For HvCBF13, allele specific PCR primers (Nure-F 5′-ATGCCAATTACTCCCTC-3′, Nure-R 5′-TCATGGCACATGAAG-3′; Tremois-F 5′-ATGATTAGGAGGACTGTG-3′, Tremois-R 5′-TCACCTCGTCGATCTTGA-3′) were designed. Amplification was performed in a 15 μl final volume containing: 40 ng of genomic DNA as template, 1× Qiagen PCR buffer, 1.5 mM of MgCl2, 1× Q-solution, 0.25 mM of each dNTP, 0.4 μM of each primer, and 1U of Taq DNA Polymerase (Qiagen). Reactions were incubated for 2 min at 94°C, followed by 40 cycles of 94°C for 30 s, 57°C for 30 s, 72°C for 1 min, and a final extension of 72°C for 7 min. PCR products were then separated on a standard 1.5% agarose gel.

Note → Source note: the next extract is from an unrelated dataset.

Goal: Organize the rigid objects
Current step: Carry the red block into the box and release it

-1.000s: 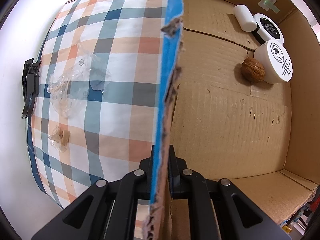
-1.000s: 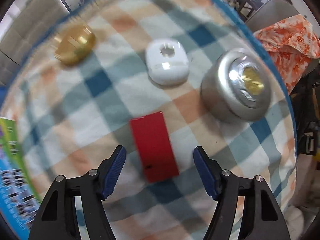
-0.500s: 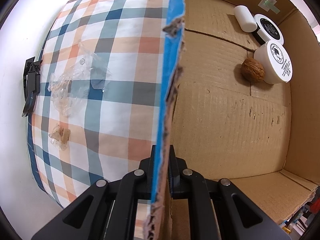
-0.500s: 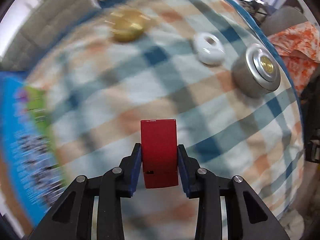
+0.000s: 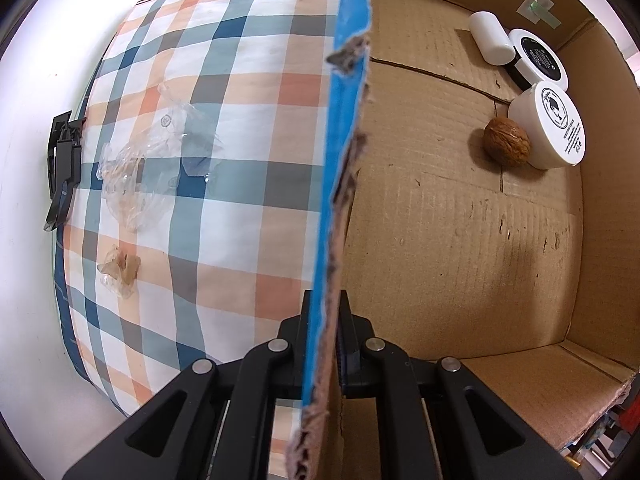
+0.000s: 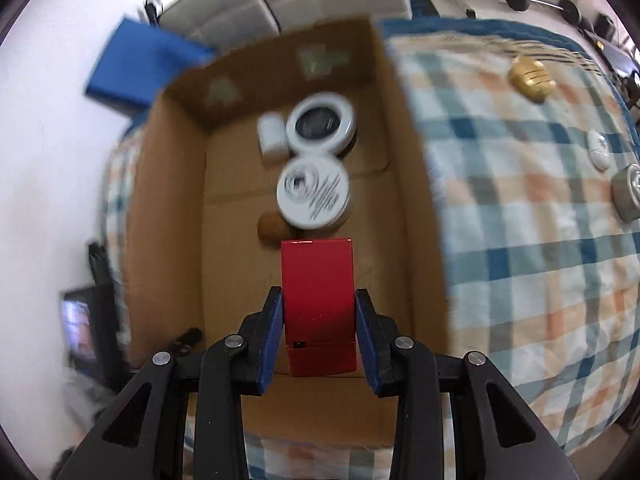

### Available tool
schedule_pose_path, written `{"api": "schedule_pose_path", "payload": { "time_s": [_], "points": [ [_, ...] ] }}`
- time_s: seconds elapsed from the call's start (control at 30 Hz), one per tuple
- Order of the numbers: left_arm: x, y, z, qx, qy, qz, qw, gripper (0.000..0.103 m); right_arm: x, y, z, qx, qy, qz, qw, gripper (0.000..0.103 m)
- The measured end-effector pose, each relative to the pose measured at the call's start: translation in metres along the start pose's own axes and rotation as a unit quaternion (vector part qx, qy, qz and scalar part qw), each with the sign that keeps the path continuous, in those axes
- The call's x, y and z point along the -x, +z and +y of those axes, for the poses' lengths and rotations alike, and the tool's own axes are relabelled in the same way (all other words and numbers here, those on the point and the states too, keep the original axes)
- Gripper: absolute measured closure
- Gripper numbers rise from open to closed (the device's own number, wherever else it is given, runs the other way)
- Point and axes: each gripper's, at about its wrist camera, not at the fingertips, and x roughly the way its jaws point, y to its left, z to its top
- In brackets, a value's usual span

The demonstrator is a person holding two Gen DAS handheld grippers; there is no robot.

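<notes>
The left claw (image 5: 325, 334) is pinched on the torn side wall of the box (image 5: 340, 168), one finger outside on the blue face, the other inside against bare cardboard. Ahead of it and to its right, deep in the box, a walnut (image 5: 506, 141) sits touching a white jar (image 5: 548, 125); beyond those lie a dark-lidded jar (image 5: 538, 60) and a small white cylinder (image 5: 490, 38). To the claw's left, out on the checked cloth (image 5: 240, 128), lies crumpled clear plastic (image 5: 156, 160). The right claw (image 6: 319, 330) grips a red block (image 6: 318, 300) by its long sides, held over the open box (image 6: 416, 208), with the jars just ahead of the block's far end. Off to this claw's right, on the cloth (image 6: 532, 240), a gold piece (image 6: 531, 73), a white disc (image 6: 599, 149) and a silver round thing (image 6: 628, 196) rest apart from one another. This view is blurred.
</notes>
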Motion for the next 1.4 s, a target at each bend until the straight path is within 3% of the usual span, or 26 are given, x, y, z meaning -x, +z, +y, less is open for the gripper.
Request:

For MWG583, specific oligonucleotide primers were designed on the RFLP probe sequence AJ234522 using Primer3 (Rozen and Skaletsky 2000): MWG583-F 5′-CTCGTCTCGTGTGAGTGAGC-3′ and MWG583-R 5′-TGTACGCAGGGAAACAGGTC-3′. Based on the SNP polymorphisms found in sequenced products, a new CAPS marker was developed. Amplification was as described above except that 55°C annealing temperature was used. Digestion was performed with the enzyme BsrI according to manufacturer’s instructions, 10 μl of PCR product were incubated for 1.5 h with 2U of restriction enzyme, 1× reaction buffer and 0.1 mg/ml of BSA, and then separated on a standard 2% agarose gel.

For all the tested markers doubtful scoring were confirmed by repeating the amplification reaction for at least three times.

Linkage analysis and genetic distance

The software MAPMAKER 3.0 (Lander et al. 1987) was employed to determine the most likely order of markers and to perform linkage analyses of the DH and F2 populations. The Kosambi mapping function was used to convert recombination frequencies into centimorgans (cM). The genetic distance between all HvCBF markers was instead calculated as the number of recombinants between two markers divided by the number of gametes screened, multiplied 100.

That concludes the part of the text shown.